Slammerkin - Emma Donoghue [59]
Occasional fliers clattered past the wagon, now; Mary watched them speed into the distance.
'It's well for some as can change horses every sixty miles,' said a journeyman sourly.
'If Niblett put the whip to his,' muttered Mary, 'we might move a bit faster.'
'You should rightly be on the other coach, then, if you're in a hurry.'
'What other coach?'
The journeyman let out a laugh that showed his browned teeth. 'The one as gets to Monmouth in three days.'
Niblett always took the slow road, Mary learned, to her immense irritation. And not because of the age of his mares, but his itch for trade. Stuffed under that sacking at the back of the wagon was London ware: patent cordials, printed cottons, ballads and books. The fellow stopped to haggle in every petty town along the way. He always bent and roared in the window to tell his passengers where they were, but the names meant nothing to Mary. She sat in the corner and chewed her lip furiously. Her money was draining away like water in a sieve, and it was all that buffoon's fault for taking the slow road.

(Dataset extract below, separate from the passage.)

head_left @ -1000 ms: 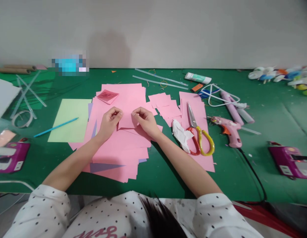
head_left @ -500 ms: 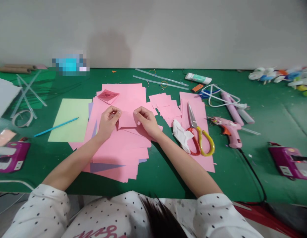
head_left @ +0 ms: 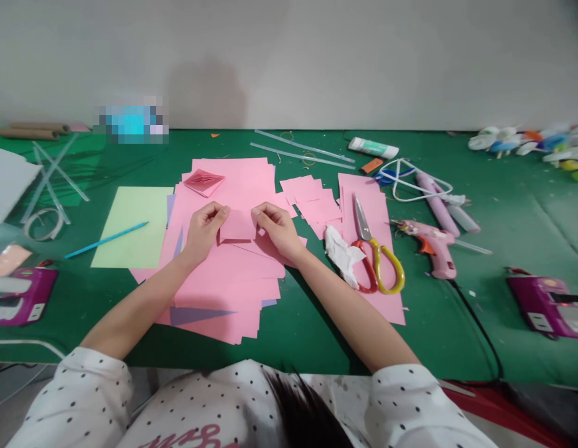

She queried the tavern bill at Northleach and got two shillings knocked off it; she stopped handing out the usual tips to cooks and chambermaids. In consequence she slept on damp pallets and ate lukewarm dinners. At Oxford the silent student gave his nose one final wipe on his black cloak and got down. The inn there was the dirtiest Mary had ever seen, and when she asked—in a discreet murmur—for whatever was cheapest, they served her a leg of fowl so grey that she was running to her pot all night. The maid who came to empty it in the morning held out her cupped hand out pointedly, but Mary stared right through her.
These towns were handsome enough, Mary supposed, but they were only specks in a wilderness of heath and marsh and waste, ruled over by the occasional tar body hung up in its iron gibbet. Her problem was, she didn't believe in anywhere but London. Even having to name the city she'd left behind was new to her. When she'd lived there, it was simply where the world was, where life took place. London was the page on which she'd been written from the start; she didn't know who she was if she wasn't there. Not that she bore any sentimental attachment to the city, any more than she might have expressed a fondness for the mud on her boots, the air she breathed—or, rather, used to breathe. She didn't know what she was breathing these days, and she didn't know how she was to live on it.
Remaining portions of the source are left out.